Growth and acid production in CREA (Creatine Sucrose Agar) culture medium
The capabilities of growth and production of acid by the cultures were tested in CREA medium (Creatine Sucrose Agar - Creatine 3.0 g, Sucrose 30 g, KCl 0.5 g, MgSO4.7H2O 0.5 g, FeSO4.7H2O 0.5 g, K2HPO4.3H2O 1.3 g, Bromocresol purple 0.05 g, Agar 15.0 g, Distilled water 1 Liter) according to Frisvad and Samson (7, 22).
Determining the ochratoxigenic potential of the identified species
In order to determine the toxigenic potential of the species, the Plug Agar methodology, described by Filtenborg & Frisvad (6), was used.
Extraction of Genomic DNA
Conidia of the Aspergillus strains were inoculated in a complete liquid medium (NaNO3 6.0 g; KH2PO4 1.5 g; MgSO4.7H2O 0.5 g; KCl 0.5 g; FeSO4 0.001 g; ZnSO4 0.001 g; glucose 10.0 g; Yeast extract 0.5 g; Peptone 2.0 g; Hydrolyzed casein 1.5 g; Vitamin solution 1 mL; Distilled water 1 L) and incubated at 28 ºC, for 24 hours, at 180 rpm (20). The genomic DNA was extracted according to Azevedo (4) and measured using the fluorimetric method (Dyna Quant, Pharmacia).

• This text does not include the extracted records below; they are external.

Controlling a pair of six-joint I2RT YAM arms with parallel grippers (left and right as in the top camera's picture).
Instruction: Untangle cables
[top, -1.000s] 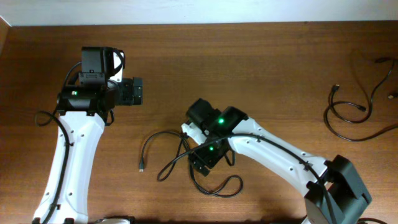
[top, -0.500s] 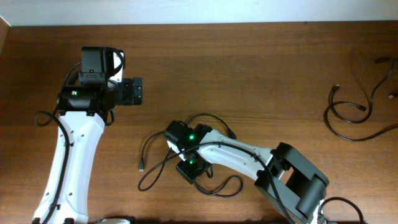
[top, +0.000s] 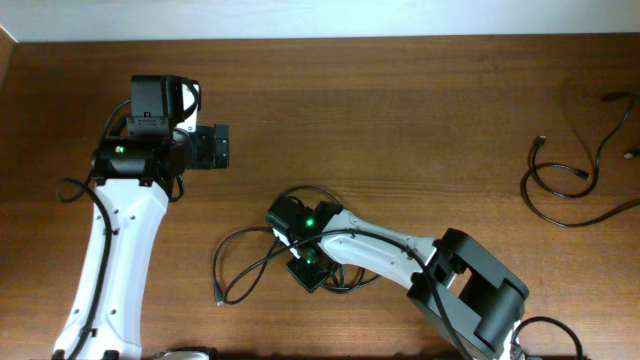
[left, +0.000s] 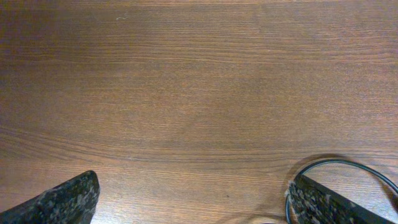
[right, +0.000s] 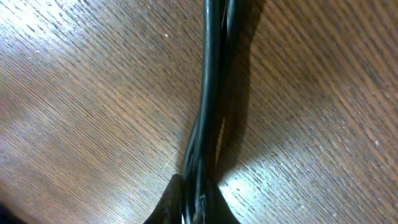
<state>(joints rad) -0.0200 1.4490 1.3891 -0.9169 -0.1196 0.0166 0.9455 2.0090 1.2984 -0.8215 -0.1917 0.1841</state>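
Dragged left since my last look, cables (right: 207, 93) pinched in bent right end effector (top: 308, 270); left end effector (top: 218, 147) spread wide.

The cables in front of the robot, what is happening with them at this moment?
The right gripper is down on the tangled cables near the front middle of the table; in its wrist view its fingers are closed on two black strands lying side by side. The left gripper hovers open over bare wood to the left and holds nothing. At the right edge lie more cables, apart from the tangle. The tangle is not yet undone.
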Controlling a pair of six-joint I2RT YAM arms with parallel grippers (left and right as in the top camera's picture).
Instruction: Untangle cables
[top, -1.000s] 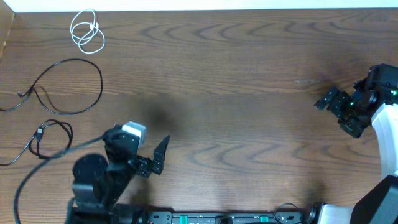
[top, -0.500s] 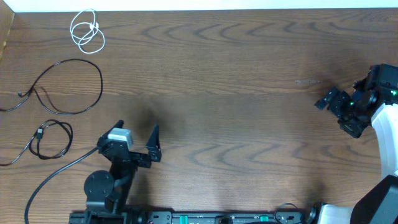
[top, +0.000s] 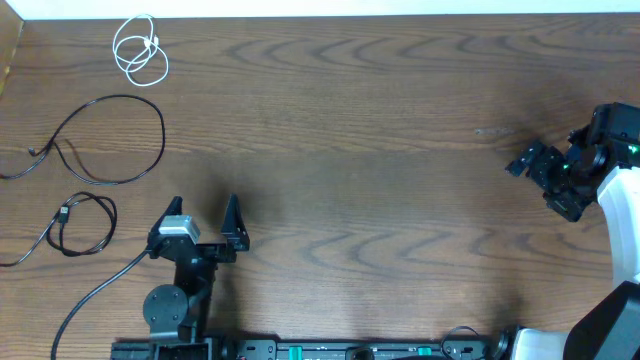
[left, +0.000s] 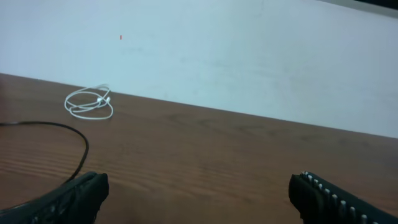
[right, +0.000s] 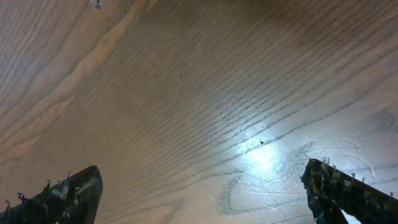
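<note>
Three cables lie apart at the table's left side. The white cable (top: 140, 50) is coiled at the far left corner and also shows in the left wrist view (left: 90, 103). A black cable (top: 110, 135) forms a wide loop below it; part of it shows in the left wrist view (left: 74, 134). A second black cable (top: 75, 222) is looped near the left edge. My left gripper (top: 205, 212) is open and empty, right of that loop. My right gripper (top: 535, 160) is open and empty at the far right, over bare wood.
The wooden table (top: 360, 150) meets a pale wall at the back (left: 249, 56). A thick black arm cable (top: 95, 290) runs from the left arm base toward the front left corner.
My left arm has swung left and back toward its base, its gripper turning to point up the table. The cables and my right arm have not moved.
</note>
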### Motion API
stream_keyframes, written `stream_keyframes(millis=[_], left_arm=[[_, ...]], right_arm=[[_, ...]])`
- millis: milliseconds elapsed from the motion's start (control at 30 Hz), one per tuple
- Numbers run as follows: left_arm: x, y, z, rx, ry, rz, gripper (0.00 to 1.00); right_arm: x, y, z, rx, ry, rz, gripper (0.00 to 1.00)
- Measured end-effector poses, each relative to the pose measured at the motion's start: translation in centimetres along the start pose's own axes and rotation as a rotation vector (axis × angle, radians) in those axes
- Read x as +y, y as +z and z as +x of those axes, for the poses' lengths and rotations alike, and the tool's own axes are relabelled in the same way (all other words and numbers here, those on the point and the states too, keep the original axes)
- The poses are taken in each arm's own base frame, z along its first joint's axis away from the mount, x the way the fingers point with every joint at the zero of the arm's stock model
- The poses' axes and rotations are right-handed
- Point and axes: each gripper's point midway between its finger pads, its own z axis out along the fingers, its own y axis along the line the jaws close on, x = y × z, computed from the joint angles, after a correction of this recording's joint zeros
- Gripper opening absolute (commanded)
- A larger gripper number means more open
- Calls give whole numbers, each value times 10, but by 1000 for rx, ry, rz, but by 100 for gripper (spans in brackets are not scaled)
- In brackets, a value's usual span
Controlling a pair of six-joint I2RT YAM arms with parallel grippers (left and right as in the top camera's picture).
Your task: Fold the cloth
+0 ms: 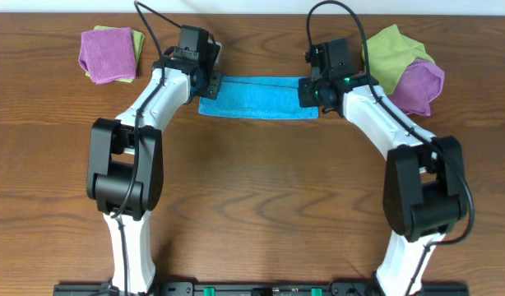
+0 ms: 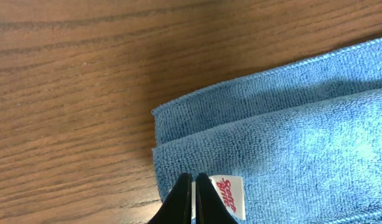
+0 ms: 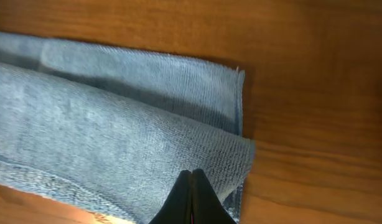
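Note:
The sky-blue cloth (image 1: pixel 257 99) lies folded into a long strip at the far middle of the table. My left gripper (image 1: pixel 209 85) is at its left end, shut on the top layer at the corner with the white tag (image 2: pixel 233 196); the fingertips (image 2: pixel 194 179) pinch beside the tag. My right gripper (image 1: pixel 310 90) is at the right end, with its fingertips (image 3: pixel 191 174) shut on the top layer of the cloth (image 3: pixel 116 137). In both wrist views the top layer (image 2: pixel 290 155) sits slightly raised over the lower layer, which sticks out beyond it.
A purple cloth (image 1: pixel 107 53) on a yellow-green cloth (image 1: pixel 137 39) lies at the far left. Another yellow-green cloth (image 1: pixel 392 49) and a purple cloth (image 1: pixel 419 86) lie at the far right, close to my right arm. The table is brown wood (image 1: pixel 261 189).

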Motion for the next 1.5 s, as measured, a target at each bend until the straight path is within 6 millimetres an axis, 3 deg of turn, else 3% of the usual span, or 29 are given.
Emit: stream_keyframes(millis=[167,400,500,633,1033,1233,1500], left_arm=[[-5,3,2,5,-22,31,6],[-6,31,24,74,-48,37,6],[-7,31,24,80,-57,45,6],[-10,26,36,138,-65,58,6],[-24,-1,95,420,-94,103,6],[-27,-4,101,448,-95,113,6],[-26,-4,99,434,-94,111,6]], right_arm=[[-3,14,12,38,2,7,1],[-6,33,27,85,3,17,1],[-7,39,33,102,4,19,1],[-8,35,42,150,6,27,1],[9,16,85,335,-38,62,2],[12,12,93,370,-39,73,1],[11,6,84,329,-31,85,2]])
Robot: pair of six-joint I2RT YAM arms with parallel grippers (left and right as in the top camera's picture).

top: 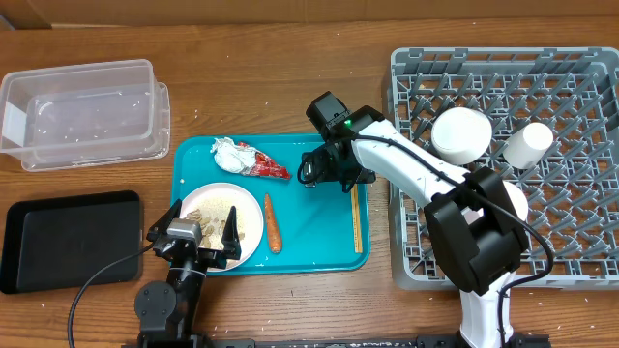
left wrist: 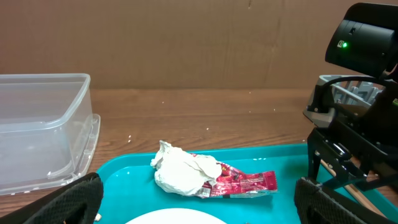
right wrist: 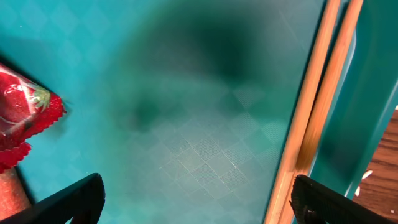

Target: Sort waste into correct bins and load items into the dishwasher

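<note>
Overhead: right gripper (top: 332,174) hovers mid-frame, fingers spread wide, just left of the chopsticks (top: 356,218), probably lining up a grab; left gripper (top: 200,224) is spread too, lower left.

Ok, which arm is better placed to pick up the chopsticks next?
Right. The right hand, open, hangs over the teal tray just beside the chopsticks; the left hand, also open, is over the plate at the tray's other end.

The teal tray (right wrist: 186,162) bears faint diamond checks, the wrapper (top: 266,166) is red-and-white, the carrot (top: 273,224) orange, the three-o'clock rack (top: 571,222) grey.
</note>
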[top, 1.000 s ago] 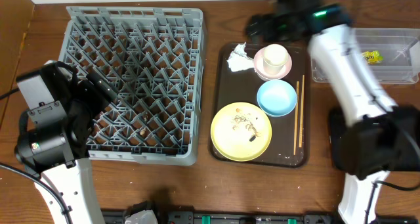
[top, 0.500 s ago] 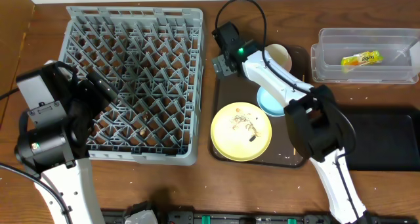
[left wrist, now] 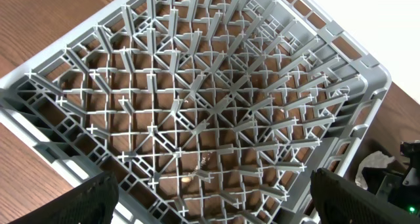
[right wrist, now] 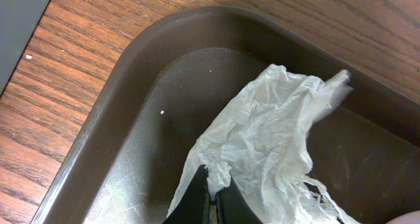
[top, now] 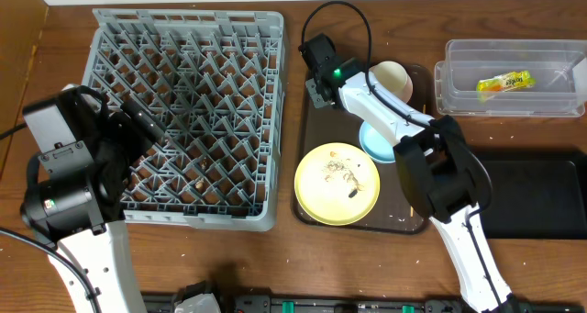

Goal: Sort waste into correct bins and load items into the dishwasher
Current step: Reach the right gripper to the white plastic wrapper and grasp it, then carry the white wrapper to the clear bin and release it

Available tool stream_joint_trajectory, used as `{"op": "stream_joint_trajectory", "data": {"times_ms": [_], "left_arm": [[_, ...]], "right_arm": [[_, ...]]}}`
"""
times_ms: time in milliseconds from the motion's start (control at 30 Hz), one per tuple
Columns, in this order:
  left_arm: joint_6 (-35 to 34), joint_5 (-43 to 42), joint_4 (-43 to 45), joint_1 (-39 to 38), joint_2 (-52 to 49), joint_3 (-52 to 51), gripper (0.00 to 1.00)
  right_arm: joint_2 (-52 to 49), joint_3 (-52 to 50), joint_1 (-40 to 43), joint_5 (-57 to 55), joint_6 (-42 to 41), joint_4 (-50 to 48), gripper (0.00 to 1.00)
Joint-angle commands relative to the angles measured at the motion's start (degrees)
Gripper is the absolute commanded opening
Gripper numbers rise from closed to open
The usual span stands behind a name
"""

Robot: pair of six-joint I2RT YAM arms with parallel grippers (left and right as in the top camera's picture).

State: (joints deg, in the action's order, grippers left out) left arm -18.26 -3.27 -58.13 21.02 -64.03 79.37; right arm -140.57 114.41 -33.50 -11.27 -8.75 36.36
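Left claw (left wrist: 220, 207): fingers spread wide, angled downward. Right arm (top: 394, 120): extended forward and leftward from its base. Right claw (right wrist: 211, 196): fingers closed together, pinching the crumpled white paper napkin (right wrist: 269, 132) at its near edge.

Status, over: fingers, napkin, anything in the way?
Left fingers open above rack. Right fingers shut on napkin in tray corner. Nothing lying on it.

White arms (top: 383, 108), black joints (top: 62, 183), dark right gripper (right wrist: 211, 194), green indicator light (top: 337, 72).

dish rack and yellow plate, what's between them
Only bare table and the brown tray's rim separate dish rack and yellow plate, seen overhead.
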Motion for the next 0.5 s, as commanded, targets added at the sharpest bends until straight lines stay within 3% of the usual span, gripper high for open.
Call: {"op": "stream_joint_trajectory", "data": {"times_ms": [0, 267, 467], "left_arm": [[-0.70, -0.17, -0.13, 0.31, -0.07, 0.26, 0.95], [-0.72, -0.17, -0.13, 0.31, -0.07, 0.26, 0.94], [-0.70, -0.17, -0.13, 0.31, -0.07, 0.26, 0.95]], "right_arm": [[0.74, 0.31, 0.04, -0.66, -2.71, 0.20, 0.01], [17.29, 0.35, 2.23, -6.27, -16.79, -0.66, 0.01], [25.03, 0.35, 11.28, -14.97, -28.94, 5.99, 0.01]]}}
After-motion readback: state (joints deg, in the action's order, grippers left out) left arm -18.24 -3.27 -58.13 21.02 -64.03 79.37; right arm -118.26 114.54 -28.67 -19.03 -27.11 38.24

DNA amplification and sequencing
Primers used to amplify a region of the β-tubulin and calmodulin genes were obtained from Glass and Donaldson (9) and Hong et al (10), respectively. The 50 µL PCR reaction mixtures contained 20 ng of genomic DNA, 10 mM Tris-HCl (pH 8.3), 50 mM KCl, 2.0 mM MgCl2, 0.2 mM of dNTP, 0.4 µM of each primer and 2.0 U of Taq DNA polymerase (Invitrogen). The mixtures was subjected to the following amplification program: initial denaturation at 94°C for 5 min, followed by 35 cycles of denaturation (94°C, 1 min), primer annealing (64°C, 30 s) and elongation (72°C, 1 min), and a final elongation for 5 min at 72°C. DNA fragments were purified with the ConcertTM Rapid PCR Purification System (GibcoBRL, UK). The sequencing reaction was performed by using DYEnamicTM ET dye Terminator Cycle Sequencing Kit (Amersham Pharmacia Biotech, Inc.) on MegaBACE 1000 (Amersham Biosciences).
Sequence analysis
The quality of the sequences was analyzed using the Phre/Phrap/Consel package. For identification of the strains, the obtained nucleotide sequences were compared to those already stored in the National Center for Biotechnology and Information (NCBI) sequence database, using a research tool, BLAST (3).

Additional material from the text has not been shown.